A note on legitimate use. This template is for freelancers, contractors, and small business owners issuing receipts to clients for services they actually performed and were paid for. Producing a receipt for work that did not happen, inflating the amount, or fabricating documentation to claim Schedule C income, an Earned Income Tax Credit, a Solo 401(k) or SEP IRA contribution, a 1099-NEC report, a business loan application, or any third-party qualification is fraud and is not what this tool is for.



Who needs a freelance or contractor receipt



• Freelance designers, developers, copywriters, illustrators, photographers, video editors, and content creators issuing project receipts to clients

• Independent consultants, coaches, advisors, and strategists running retainer or hourly billing

• Translators, transcribers, voiceover artists, and editorial freelancers issuing receipts on completion

• Tutors, music teachers, language coaches, and remote instructors documenting paid lessons

• Tradespeople and skilled contractors operating as sole proprietors issuing receipts on top of invoices

• Side-hustle creators on Etsy, Substack, Patreon, Twitch, or YouTube who need a clean record of payouts and a receipt for commissioned clients

• 1099 contractors documenting income for self-employment tax, quarterly estimated payments, and retirement contribution caps

• Small business owners and solo LLCs issuing receipts in addition to invoices for client bookkeeping



What to include in a freelance receipt



A freelance receipt has fields that distinguish it from a retail or service receipt — the work scope, the engagement type, the deliverables billed, and the tax handling specific to independent work.

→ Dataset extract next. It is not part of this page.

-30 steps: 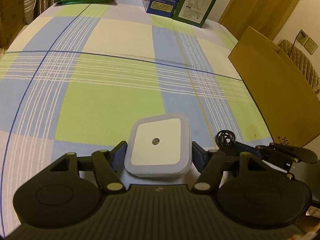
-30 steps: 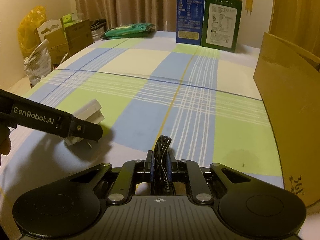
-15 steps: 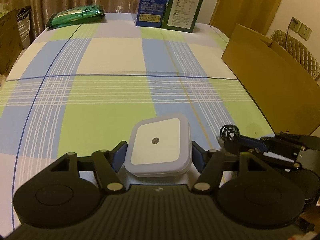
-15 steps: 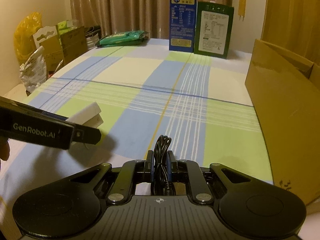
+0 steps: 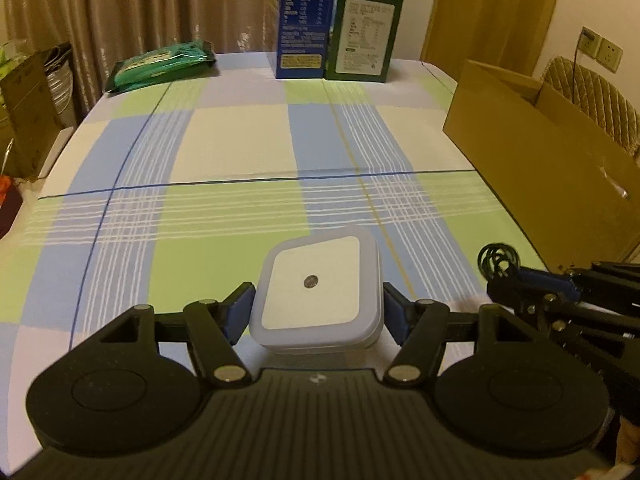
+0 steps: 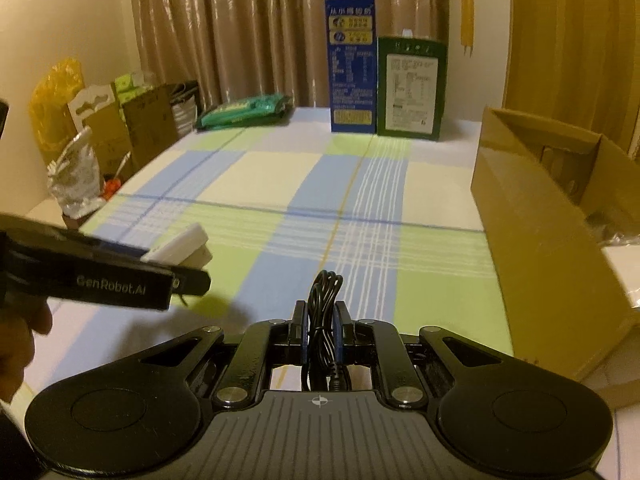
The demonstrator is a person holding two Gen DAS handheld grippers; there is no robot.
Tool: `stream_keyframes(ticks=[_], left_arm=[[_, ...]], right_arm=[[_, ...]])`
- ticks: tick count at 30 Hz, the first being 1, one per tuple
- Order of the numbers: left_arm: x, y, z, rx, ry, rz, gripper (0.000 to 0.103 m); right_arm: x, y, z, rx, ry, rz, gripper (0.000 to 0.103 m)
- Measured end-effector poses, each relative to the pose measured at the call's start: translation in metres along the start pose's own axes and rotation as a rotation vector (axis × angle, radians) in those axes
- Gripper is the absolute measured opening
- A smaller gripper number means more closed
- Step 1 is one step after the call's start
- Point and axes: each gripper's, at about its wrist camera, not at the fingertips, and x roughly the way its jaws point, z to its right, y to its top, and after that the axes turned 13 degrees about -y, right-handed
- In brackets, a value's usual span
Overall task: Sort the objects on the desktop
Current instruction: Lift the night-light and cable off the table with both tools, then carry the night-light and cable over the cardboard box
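While the left claw (image 5: 318, 314) clamps a white night-light (image 5: 318, 292), the right claw (image 6: 320, 334) pinches a black cable (image 6: 325, 304).

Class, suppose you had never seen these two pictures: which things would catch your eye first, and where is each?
First, the square white night light pinched between the left gripper pads, low in the left wrist view above the checked tablecloth. Next, the coiled black cable clamped in the shut right gripper. Then the open cardboard box at the table's right edge, and the blue carton and green carton upright at the far end.
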Motion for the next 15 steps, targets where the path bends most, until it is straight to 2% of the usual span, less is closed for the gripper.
stream_keyframes(ticks=[6,15], left_arm=[[-0.025,0.000,0.018,-0.008,0.030,0.015,0.062],[-0.060,0.003,0.048,-0.020,0.033,0.062,0.062]], right_arm=[[-0.026,0.011,0.015,0.043,-0.003,0.040,0.009],[-0.064,0.022,0.030,0.088,-0.001,0.097,0.009]])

• Your business name (or legal name if a sole proprietor) and full address

• Your tax ID — EIN if you have one, or "SSN on file" placeholder for clients who collected your W-9

• Your contact information (email, phone, optional website)

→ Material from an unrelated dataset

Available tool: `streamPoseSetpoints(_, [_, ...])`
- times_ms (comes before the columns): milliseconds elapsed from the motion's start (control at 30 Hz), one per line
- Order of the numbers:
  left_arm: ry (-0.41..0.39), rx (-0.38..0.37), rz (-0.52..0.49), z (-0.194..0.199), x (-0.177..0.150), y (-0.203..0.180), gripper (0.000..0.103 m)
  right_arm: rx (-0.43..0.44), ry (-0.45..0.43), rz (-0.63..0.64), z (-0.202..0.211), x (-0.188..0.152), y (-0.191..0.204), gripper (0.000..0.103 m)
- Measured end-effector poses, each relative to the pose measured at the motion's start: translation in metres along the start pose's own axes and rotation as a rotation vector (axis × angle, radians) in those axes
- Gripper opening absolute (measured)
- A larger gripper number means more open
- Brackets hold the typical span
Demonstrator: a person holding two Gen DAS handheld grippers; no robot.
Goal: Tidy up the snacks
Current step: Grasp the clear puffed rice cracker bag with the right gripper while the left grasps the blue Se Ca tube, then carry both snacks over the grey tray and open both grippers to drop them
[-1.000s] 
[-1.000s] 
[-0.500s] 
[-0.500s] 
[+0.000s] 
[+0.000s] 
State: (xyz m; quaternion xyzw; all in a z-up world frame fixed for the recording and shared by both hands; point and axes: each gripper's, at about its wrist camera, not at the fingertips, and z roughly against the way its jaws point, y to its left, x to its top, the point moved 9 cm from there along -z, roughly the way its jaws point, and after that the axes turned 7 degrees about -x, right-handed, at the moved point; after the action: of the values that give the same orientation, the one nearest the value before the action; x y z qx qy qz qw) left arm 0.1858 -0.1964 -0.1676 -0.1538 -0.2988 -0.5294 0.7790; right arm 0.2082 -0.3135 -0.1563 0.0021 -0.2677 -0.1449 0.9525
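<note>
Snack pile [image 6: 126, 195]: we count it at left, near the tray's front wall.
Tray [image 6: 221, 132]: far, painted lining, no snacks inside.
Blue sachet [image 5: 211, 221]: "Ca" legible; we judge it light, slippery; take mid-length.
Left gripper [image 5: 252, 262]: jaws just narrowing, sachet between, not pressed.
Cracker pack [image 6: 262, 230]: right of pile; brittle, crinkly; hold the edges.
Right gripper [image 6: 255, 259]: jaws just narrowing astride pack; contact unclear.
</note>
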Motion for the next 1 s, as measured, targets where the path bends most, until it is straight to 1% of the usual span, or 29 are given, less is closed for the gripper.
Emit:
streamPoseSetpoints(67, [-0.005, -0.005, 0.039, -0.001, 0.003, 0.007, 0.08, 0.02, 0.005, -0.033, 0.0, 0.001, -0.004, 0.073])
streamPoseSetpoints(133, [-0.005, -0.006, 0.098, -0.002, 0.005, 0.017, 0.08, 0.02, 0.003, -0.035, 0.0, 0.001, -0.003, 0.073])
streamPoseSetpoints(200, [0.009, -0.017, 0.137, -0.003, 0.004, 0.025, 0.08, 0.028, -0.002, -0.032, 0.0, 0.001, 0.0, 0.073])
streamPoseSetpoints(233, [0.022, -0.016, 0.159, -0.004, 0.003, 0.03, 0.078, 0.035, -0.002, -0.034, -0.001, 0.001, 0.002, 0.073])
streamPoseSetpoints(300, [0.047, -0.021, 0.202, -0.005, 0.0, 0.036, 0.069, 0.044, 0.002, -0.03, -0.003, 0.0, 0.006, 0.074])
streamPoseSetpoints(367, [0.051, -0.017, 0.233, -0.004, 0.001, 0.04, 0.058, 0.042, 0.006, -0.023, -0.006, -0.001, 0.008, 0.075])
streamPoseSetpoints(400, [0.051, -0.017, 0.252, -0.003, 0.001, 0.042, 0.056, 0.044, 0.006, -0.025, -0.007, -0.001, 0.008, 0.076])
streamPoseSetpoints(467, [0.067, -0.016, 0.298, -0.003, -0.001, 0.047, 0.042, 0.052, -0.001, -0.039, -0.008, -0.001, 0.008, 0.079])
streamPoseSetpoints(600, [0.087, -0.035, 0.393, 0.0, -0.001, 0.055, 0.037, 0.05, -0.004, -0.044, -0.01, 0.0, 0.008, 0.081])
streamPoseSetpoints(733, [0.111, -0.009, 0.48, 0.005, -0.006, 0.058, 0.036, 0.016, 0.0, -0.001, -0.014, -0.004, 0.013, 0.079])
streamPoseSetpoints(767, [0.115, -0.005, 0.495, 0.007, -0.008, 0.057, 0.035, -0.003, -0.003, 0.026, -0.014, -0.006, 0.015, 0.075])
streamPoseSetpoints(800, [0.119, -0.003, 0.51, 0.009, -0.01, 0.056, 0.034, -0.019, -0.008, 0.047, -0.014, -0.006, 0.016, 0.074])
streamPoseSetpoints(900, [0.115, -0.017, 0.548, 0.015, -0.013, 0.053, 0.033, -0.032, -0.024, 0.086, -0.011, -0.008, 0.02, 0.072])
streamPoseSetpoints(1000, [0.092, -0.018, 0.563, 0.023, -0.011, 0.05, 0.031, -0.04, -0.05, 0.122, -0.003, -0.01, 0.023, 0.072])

• Client name and address (the entity that paid)

• Receipt or invoice number — sequential, no gaps

• Date of payment

• Engagement description — project name, retainer cycle, or specific deliverable

• Itemized line items — task, hours or units, rate per unit

• Subtotal

• Sales tax, where applicable (most states don’t tax pure professional services)

• Discount or retainer credit, if applicable

• Total

• Payment method — bank transfer / ACH, check #, Stripe, PayPal, Venmo, Zelle, Wise

• "Paid in full" notation



How to fill out a freelance receipt



1. Open the freelance receipt generator and pick a layout (project, retainer, or hourly billing)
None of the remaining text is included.